The integration of a battery enables a consistent energy supply, even during periods when the photovoltaic system (PV) is inactive. Similarly to the on-grid scenario, the electrolyzer in this configuration operates at its maximum potential, totaling 8234 h of activity, sustained either directly by the PV system or indirectly via the battery charged by it. As in other scenarios, a downtime of 526 h for electrolyzer maintenance is accounted for.
4.1.4. Plant with a Photovoltaic System Dedicated to the Electrolyzer—Off-Grid Optimized Scenario
In the end, a mixed off-grid scenario was developed, featuring a photovoltaic system with a battery pack and a hydrogen compression and storage system not limited solely to operation during electrolyzer maintenance. By varying the utilization factors of storage methods and recalculating energy and hydrogen requirements accordingly, the optimal configuration for this setup was identified to minimize the cost per kilogram of hydrogen.
Savings as a function of blending are reported.
4.2. Process Modelling in Aspen Plus
To thoroughly simulate the behavior of the proposed hydrogen production systems, a detailed process model was developed using Aspen Plus. This model supports the techno-economic assessment by enabling consistent mass and energy balances and facilitating a robust comparison among different scenarios. The thermodynamic method selected was NRTL (Non-Random Two-Liquid), deemed suitable for accurately representing multicomponent systems involving water, hydrogen, and oxygen.

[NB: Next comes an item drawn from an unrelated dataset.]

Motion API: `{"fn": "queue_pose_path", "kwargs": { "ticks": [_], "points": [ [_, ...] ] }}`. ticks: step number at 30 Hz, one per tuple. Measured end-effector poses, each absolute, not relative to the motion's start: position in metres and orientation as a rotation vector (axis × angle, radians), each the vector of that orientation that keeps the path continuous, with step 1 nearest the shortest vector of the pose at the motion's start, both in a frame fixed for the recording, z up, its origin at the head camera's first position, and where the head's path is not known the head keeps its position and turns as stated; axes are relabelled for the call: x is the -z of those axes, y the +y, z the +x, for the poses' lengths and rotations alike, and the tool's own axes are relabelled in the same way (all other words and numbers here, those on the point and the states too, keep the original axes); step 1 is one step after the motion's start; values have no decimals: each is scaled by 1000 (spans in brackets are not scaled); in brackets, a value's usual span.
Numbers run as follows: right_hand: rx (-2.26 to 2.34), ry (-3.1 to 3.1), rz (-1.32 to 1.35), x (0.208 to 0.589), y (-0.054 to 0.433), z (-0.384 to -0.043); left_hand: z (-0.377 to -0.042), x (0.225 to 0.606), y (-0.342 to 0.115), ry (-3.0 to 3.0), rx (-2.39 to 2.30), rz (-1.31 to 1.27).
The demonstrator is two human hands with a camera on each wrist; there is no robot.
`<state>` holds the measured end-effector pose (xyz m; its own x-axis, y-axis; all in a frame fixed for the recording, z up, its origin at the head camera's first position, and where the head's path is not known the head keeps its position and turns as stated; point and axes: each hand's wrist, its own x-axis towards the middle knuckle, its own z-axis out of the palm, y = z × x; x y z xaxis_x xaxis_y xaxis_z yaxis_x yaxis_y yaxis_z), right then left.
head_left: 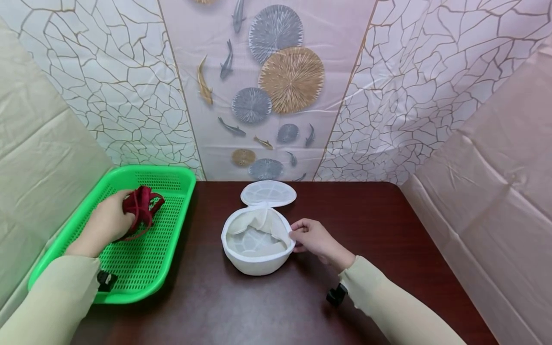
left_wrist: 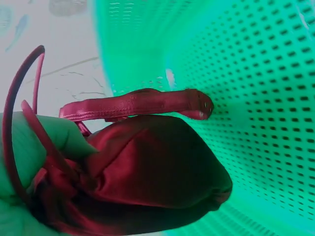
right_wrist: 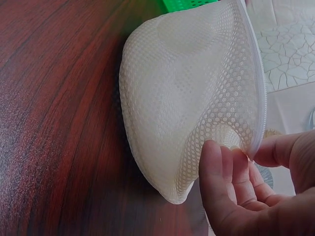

A schematic representation of the hydrogen production process for the on-grid scenario (Scenario 1) is shown in
Figure 5, illustrating the main process sections: electrolysis, compression and storage, and fuel blending. The layout reflects the modular architecture implemented in the Aspen Plus environment.
Each scenario was defined according to the annual hydrogen demand, estimated based on the thermal energy requirements of the glass melting furnace and converted into an hourly flow rate, accounting for actual operating hours, system losses, and efficiency levels. This hourly hydrogen production was split into two streams: a constant flow of 17.6 kg/h was routed directly to the furnace, while the remaining portion was sent to a compression and storage system to ensure supply continuity during electrolyzer downtime.
Hydrogen generation was assigned to alkaline electrolyzer stacks, each operating at 220 kW and a fixed temperature of 72 °C. The number of stacks varied across scenarios, depending on the required production rate. An additional 8% of electrical consumption was included to account for auxiliary systems (Balance of Plant—BoP), such as water pumps, gas–liquid separators, water purification units, and control devices [
24].
Demineralized water, initially at ambient conditions, was pressurized to 6.7 bar—the operating pressure of the electrolyzers—and fed to the stacks, which were organized into hierarchical blocks within the main Aspen Plus flowsheet to improve modularity and clarity. The resulting product gas was processed further: oxygen was discharged as a waste stream, while hydrogen was separated from residual water. The purified hydrogen stream was then divided into two branches. The first, controlled by a design specification (FC-1), maintained a constant flow of 17.6 kg/h to the furnace. The second stream was sent to a multistage compression system with intercooling (45 °C outlet temperature, 75% efficiency) and compressed to 250 bar before being routed to storage.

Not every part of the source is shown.